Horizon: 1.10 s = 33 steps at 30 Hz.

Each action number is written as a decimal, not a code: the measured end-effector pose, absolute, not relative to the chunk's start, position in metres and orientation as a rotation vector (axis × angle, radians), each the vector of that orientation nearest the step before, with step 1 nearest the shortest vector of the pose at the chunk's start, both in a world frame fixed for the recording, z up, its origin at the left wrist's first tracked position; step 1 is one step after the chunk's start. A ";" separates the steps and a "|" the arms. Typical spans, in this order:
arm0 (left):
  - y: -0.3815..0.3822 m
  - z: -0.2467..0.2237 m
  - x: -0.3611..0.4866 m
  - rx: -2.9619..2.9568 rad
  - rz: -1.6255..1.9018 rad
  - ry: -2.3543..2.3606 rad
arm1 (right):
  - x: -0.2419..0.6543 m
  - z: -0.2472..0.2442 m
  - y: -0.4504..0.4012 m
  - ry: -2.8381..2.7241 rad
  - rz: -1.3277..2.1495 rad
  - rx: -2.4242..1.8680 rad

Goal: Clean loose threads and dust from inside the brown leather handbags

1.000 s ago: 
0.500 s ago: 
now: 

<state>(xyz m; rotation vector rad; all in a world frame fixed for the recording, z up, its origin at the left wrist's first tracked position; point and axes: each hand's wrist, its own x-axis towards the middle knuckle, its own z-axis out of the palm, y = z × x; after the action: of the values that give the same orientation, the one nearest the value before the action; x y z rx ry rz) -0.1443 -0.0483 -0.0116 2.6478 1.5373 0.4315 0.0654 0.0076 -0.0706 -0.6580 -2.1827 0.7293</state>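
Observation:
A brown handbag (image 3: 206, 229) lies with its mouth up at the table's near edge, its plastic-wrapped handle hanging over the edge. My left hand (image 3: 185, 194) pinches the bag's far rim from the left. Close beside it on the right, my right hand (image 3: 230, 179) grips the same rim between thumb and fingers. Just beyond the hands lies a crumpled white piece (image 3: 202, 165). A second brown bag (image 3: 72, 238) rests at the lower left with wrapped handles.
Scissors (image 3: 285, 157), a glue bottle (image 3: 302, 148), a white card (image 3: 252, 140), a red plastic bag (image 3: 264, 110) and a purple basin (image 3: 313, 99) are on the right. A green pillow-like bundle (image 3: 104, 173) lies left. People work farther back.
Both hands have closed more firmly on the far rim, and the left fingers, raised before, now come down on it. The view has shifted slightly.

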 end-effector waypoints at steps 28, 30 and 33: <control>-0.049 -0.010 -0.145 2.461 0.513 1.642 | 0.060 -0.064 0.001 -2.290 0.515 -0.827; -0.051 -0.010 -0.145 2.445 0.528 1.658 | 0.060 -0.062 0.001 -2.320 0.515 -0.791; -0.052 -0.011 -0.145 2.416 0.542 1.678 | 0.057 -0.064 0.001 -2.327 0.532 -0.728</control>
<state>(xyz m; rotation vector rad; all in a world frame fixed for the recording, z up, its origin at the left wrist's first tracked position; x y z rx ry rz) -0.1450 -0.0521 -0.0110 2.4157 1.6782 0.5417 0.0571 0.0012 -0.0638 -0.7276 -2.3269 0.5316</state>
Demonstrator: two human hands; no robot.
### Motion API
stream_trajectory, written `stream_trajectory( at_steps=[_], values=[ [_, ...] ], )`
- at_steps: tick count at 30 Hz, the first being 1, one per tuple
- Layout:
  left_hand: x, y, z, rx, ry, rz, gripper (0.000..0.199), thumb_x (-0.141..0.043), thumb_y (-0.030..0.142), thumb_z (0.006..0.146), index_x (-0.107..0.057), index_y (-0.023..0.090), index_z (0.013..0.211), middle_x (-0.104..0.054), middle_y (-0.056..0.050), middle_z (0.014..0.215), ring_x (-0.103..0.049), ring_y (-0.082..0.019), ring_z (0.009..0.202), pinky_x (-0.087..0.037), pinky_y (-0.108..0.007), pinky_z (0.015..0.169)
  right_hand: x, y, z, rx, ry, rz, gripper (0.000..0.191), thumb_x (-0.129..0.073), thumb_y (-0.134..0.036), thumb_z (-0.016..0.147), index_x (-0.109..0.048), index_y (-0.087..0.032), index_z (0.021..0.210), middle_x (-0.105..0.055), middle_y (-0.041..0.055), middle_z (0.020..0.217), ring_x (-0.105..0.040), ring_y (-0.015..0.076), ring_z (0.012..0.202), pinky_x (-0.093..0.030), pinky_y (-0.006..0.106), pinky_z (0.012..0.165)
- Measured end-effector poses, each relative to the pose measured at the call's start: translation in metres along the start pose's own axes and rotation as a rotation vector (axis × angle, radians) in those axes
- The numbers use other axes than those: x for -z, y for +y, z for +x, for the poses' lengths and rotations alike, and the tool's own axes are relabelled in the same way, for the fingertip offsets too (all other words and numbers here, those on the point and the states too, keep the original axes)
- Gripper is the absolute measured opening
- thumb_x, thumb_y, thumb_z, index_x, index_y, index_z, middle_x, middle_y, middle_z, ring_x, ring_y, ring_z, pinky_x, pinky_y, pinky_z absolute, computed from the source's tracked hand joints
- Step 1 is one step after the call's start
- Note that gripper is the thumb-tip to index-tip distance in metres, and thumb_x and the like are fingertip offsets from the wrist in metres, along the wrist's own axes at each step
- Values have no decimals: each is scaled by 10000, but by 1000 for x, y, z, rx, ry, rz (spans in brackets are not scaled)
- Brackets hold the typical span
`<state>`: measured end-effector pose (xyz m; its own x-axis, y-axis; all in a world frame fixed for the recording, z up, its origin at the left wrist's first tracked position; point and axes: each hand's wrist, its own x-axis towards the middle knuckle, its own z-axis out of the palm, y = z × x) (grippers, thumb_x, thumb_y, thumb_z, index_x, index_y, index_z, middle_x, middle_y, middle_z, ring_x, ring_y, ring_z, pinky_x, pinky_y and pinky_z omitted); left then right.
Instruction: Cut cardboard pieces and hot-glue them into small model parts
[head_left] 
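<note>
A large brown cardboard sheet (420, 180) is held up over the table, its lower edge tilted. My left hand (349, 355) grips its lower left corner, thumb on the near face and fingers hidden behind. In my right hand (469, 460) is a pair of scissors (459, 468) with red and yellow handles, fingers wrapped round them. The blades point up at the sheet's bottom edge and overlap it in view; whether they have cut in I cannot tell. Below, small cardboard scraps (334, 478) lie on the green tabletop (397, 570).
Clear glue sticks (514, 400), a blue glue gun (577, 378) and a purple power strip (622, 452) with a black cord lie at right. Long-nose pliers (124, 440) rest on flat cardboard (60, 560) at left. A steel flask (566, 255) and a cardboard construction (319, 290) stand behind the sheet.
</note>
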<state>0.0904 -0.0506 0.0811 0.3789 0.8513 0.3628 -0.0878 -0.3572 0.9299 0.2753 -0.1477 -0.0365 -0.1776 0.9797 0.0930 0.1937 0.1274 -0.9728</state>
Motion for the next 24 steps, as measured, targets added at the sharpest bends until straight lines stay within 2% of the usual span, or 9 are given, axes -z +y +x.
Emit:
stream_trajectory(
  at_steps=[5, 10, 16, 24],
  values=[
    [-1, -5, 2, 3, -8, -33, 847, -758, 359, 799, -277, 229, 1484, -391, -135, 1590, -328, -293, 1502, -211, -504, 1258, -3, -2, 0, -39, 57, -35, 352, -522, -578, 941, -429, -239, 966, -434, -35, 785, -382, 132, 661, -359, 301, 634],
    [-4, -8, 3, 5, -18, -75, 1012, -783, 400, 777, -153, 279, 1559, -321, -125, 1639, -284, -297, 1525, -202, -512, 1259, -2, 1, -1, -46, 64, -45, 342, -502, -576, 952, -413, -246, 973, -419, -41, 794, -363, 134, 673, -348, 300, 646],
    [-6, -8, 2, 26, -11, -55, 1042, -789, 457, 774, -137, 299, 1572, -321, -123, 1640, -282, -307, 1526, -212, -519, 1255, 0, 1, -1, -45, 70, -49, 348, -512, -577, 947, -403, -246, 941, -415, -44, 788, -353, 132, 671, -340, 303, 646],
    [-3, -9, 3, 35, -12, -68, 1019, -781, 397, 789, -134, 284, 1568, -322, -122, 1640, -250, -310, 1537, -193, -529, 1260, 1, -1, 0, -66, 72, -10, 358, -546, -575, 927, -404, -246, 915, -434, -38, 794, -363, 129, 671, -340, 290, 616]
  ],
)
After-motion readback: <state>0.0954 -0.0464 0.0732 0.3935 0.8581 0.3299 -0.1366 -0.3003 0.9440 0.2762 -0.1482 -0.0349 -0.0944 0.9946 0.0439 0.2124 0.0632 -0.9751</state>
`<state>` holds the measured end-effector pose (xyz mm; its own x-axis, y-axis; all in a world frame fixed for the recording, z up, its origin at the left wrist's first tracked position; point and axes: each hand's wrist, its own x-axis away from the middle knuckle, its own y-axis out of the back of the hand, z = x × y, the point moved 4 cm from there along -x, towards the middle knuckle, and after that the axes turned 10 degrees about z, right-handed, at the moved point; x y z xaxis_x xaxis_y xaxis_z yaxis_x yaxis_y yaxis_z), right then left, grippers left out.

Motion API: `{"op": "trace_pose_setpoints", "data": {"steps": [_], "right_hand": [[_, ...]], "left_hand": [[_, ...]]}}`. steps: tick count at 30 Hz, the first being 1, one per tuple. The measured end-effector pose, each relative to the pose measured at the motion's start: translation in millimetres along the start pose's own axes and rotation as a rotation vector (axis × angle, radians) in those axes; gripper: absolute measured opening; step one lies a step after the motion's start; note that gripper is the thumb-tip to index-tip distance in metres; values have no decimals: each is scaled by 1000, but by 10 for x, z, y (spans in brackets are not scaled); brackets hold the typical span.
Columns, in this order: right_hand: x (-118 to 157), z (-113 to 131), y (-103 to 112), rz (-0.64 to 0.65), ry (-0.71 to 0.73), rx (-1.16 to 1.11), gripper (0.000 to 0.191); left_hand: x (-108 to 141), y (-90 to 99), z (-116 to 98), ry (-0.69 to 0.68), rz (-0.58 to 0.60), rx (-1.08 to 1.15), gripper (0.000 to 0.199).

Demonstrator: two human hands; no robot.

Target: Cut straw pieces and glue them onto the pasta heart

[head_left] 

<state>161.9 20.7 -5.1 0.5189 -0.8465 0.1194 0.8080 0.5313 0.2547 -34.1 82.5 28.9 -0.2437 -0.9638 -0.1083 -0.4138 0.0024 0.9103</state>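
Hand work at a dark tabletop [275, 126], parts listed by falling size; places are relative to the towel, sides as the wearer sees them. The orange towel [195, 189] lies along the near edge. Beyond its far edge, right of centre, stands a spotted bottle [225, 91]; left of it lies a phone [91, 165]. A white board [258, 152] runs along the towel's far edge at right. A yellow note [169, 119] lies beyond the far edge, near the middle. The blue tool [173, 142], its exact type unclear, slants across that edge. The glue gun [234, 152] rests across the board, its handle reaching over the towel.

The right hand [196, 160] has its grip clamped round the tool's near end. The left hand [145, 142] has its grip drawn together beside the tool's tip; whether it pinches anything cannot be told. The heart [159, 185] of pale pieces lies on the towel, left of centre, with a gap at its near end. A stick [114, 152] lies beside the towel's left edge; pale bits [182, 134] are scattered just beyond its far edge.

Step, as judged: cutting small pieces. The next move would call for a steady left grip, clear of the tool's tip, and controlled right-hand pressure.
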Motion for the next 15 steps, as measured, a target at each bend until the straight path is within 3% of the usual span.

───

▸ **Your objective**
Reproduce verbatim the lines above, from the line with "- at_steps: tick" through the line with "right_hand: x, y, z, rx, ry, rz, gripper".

▸ **Reply**
- at_steps: tick count at 30 Hz, the first being 1, one per tuple
- Layout:
  left_hand: x, y, z, rx, ry, rz, gripper (0.000..0.199), thumb_x (-0.141..0.043), thumb_y (-0.030..0.142), thumb_z (0.006..0.146), index_x (-0.107..0.057), index_y (-0.023..0.090), index_z (0.013..0.211), middle_x (-0.104..0.054), middle_y (-0.056..0.050), middle_z (0.014..0.215), ring_x (-0.103..0.049), ring_y (-0.082..0.019), ring_z (0.009..0.202), pinky_x (-0.087..0.037), pinky_y (-0.108..0.007), pinky_z (0.015..0.169)
  right_hand: x, y, z, rx, ry, rz, gripper (0.000..0.191), thumb_x (-0.129..0.073), thumb_y (-0.134..0.036), thumb_z (-0.016..0.147), index_x (-0.109..0.048), index_y (-0.087..0.032), index_z (0.021..0.210), middle_x (-0.105..0.055), middle_y (-0.041..0.055), middle_z (0.020..0.217), ring_x (-0.105..0.040), ring_y (-0.015..0.076), ring_z (0.012..0.202), pinky_x (-0.093..0.030), pinky_y (-0.006..0.106), pinky_z (0.012..0.165)

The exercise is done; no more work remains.